_REQUIRED ACTION_.
Report every line of the records below that includes the string "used".

---------------

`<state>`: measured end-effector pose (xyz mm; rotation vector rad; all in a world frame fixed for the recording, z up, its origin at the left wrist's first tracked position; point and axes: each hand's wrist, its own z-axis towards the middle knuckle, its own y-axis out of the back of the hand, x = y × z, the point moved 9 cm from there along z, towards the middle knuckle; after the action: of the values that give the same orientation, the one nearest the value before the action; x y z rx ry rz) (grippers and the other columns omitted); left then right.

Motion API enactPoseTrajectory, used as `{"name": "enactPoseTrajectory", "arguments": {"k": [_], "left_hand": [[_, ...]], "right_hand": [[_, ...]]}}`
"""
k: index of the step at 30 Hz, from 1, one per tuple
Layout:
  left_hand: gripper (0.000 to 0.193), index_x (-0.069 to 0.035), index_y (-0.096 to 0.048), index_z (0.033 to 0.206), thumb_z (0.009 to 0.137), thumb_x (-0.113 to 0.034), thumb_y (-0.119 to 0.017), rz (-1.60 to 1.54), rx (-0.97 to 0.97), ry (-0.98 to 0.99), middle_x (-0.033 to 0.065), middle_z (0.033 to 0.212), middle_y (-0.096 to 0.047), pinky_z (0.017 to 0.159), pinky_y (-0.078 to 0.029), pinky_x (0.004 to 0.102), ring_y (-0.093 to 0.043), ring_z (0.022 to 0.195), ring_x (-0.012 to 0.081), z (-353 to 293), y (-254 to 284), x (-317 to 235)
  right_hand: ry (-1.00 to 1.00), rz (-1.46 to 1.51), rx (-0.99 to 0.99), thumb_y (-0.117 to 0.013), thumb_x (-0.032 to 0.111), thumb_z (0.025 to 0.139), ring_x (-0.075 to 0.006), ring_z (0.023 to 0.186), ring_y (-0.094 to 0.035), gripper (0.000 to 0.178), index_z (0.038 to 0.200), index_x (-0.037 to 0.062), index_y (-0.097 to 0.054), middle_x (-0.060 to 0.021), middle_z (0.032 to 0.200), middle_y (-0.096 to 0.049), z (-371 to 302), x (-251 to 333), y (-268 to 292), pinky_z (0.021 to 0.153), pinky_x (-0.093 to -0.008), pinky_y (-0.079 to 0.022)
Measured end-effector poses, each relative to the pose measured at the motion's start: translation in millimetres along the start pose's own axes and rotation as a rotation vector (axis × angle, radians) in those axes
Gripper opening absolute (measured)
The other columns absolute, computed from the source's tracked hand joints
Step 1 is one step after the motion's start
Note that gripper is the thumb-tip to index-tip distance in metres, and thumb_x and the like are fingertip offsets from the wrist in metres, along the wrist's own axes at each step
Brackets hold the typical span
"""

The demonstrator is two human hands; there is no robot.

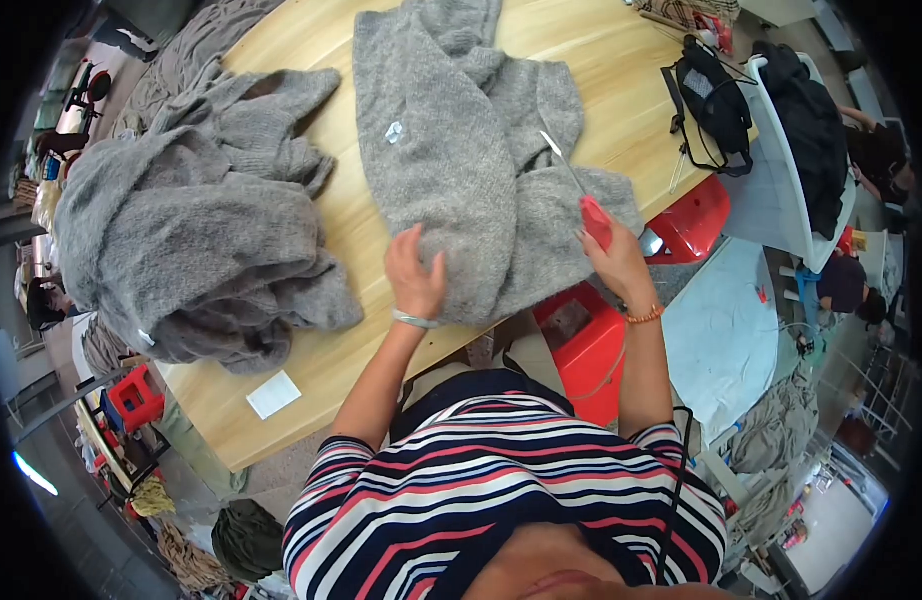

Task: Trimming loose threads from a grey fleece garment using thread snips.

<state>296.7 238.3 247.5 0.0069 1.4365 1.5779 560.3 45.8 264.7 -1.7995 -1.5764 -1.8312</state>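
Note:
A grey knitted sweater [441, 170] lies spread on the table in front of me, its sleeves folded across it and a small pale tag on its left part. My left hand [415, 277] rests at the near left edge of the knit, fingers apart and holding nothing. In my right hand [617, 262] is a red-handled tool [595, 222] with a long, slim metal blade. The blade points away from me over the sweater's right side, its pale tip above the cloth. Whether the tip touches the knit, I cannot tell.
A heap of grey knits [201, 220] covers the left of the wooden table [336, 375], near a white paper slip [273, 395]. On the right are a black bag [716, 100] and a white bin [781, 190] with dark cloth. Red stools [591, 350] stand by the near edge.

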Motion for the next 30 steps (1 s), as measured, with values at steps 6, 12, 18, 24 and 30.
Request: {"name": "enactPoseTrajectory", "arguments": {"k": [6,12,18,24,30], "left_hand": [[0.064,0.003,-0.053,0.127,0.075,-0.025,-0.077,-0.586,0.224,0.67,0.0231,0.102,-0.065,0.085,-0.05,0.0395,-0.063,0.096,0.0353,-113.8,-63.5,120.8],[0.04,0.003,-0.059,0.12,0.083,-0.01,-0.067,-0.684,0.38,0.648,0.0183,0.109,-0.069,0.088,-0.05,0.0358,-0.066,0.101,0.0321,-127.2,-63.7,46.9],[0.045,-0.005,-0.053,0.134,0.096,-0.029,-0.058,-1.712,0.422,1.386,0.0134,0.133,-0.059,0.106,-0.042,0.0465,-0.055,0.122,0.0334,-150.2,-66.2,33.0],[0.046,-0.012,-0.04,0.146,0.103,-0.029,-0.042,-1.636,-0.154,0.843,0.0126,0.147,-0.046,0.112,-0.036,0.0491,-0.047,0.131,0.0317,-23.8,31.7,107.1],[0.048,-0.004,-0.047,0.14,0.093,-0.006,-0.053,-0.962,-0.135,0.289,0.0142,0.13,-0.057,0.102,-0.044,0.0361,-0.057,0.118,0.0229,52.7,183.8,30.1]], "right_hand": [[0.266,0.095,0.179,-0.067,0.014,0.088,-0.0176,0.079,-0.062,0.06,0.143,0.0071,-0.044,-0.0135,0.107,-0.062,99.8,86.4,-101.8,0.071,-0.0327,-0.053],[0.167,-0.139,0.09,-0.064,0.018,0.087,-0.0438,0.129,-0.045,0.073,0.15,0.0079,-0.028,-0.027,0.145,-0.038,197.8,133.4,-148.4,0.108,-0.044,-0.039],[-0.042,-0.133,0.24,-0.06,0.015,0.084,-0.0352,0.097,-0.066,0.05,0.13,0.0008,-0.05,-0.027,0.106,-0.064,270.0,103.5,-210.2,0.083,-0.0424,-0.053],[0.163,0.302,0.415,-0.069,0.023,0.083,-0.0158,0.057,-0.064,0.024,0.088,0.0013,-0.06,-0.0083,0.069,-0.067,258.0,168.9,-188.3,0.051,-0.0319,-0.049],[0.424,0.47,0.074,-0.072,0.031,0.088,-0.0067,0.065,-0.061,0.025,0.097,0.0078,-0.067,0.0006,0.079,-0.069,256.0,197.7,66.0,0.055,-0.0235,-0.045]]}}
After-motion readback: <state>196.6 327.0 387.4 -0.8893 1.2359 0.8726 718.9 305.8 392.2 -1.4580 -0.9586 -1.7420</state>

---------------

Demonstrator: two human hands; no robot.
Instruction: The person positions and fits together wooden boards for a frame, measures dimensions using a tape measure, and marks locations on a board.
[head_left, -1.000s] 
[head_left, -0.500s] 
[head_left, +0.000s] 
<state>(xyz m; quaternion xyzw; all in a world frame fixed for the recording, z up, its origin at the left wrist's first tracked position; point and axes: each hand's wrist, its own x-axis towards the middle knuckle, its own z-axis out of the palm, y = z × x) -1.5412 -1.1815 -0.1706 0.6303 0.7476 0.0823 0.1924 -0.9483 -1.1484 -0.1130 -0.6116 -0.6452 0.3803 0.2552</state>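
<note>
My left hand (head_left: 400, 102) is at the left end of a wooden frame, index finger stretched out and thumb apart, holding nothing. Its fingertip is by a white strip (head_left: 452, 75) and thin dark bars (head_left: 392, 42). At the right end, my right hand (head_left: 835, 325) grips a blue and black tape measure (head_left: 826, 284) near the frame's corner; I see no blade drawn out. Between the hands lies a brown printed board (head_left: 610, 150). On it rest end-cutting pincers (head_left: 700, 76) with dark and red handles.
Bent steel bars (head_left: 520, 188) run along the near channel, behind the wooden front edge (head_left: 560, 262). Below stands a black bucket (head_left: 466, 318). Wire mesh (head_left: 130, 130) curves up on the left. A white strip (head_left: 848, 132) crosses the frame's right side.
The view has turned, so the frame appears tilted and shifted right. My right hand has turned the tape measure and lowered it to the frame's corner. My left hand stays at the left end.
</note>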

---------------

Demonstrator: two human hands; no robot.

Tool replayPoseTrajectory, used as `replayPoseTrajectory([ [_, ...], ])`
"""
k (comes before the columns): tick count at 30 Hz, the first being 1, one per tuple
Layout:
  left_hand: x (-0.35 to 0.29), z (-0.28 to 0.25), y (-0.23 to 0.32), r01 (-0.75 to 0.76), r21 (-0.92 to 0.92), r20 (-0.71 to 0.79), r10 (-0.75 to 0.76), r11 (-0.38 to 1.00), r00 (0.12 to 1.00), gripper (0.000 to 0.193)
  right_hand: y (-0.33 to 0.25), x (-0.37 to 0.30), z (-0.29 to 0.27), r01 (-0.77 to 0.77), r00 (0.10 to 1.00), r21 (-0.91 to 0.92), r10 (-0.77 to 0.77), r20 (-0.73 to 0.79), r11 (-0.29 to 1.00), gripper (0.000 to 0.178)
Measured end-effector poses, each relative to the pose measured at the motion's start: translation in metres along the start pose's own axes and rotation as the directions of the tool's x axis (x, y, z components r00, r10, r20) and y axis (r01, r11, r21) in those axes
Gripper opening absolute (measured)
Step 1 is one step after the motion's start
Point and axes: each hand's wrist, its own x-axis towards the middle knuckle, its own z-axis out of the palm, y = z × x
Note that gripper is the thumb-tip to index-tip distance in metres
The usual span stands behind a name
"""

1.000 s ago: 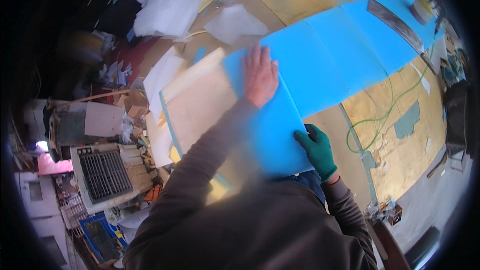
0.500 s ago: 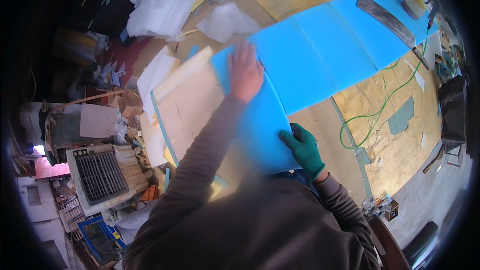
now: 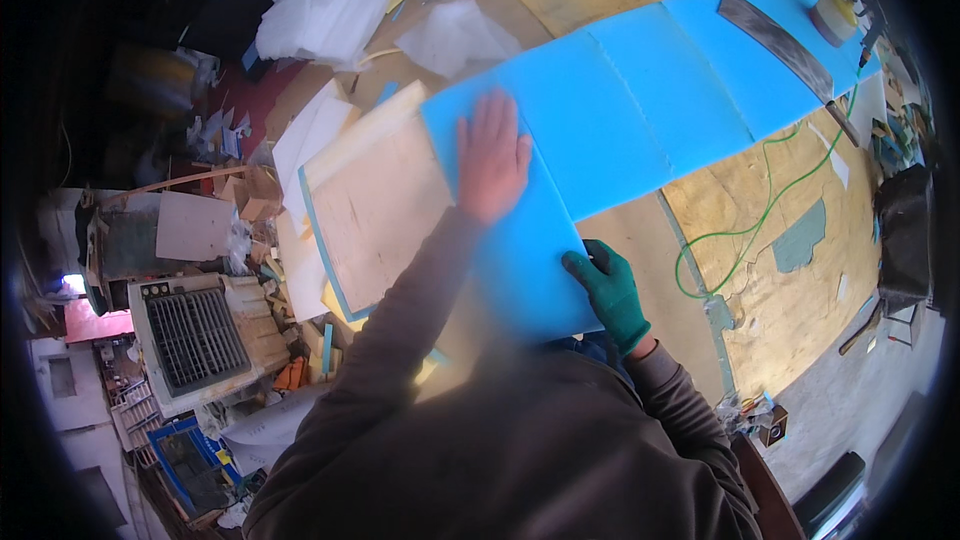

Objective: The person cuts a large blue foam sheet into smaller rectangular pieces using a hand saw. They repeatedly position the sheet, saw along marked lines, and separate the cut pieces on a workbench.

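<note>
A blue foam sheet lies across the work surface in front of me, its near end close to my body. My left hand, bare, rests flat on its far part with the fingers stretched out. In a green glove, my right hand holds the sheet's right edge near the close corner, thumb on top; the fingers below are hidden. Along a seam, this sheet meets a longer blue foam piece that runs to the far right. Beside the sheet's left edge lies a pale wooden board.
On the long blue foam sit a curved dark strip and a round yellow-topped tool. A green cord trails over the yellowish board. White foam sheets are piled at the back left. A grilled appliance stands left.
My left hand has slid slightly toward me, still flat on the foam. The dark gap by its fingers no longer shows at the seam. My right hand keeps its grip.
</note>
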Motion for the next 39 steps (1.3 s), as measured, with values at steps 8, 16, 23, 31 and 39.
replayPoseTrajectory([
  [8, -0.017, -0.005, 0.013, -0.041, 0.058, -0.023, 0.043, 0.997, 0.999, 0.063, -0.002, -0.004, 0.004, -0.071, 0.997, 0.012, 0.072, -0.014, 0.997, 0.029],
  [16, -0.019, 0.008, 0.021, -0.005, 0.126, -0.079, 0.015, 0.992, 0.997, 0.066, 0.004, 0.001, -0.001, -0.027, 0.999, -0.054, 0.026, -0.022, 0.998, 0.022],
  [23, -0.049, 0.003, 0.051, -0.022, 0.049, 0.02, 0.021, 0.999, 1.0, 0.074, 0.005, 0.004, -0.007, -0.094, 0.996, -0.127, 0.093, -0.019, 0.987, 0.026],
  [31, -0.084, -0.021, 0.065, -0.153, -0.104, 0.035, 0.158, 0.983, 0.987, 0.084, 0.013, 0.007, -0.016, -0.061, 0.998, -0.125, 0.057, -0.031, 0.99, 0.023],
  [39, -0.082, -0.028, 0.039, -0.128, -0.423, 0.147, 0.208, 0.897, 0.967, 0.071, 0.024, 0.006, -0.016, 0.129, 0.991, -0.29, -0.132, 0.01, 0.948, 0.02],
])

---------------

_YOUR RESPONSE_.
Motion API enactPoseTrajectory, used as `{"name": "enactPoseTrajectory", "arguments": {"k": [_], "left_hand": [[_, ...]], "right_hand": [[_, ...]]}}`
Tool replayPoseTrajectory, used as `replayPoseTrajectory([ [_, ...], ])`

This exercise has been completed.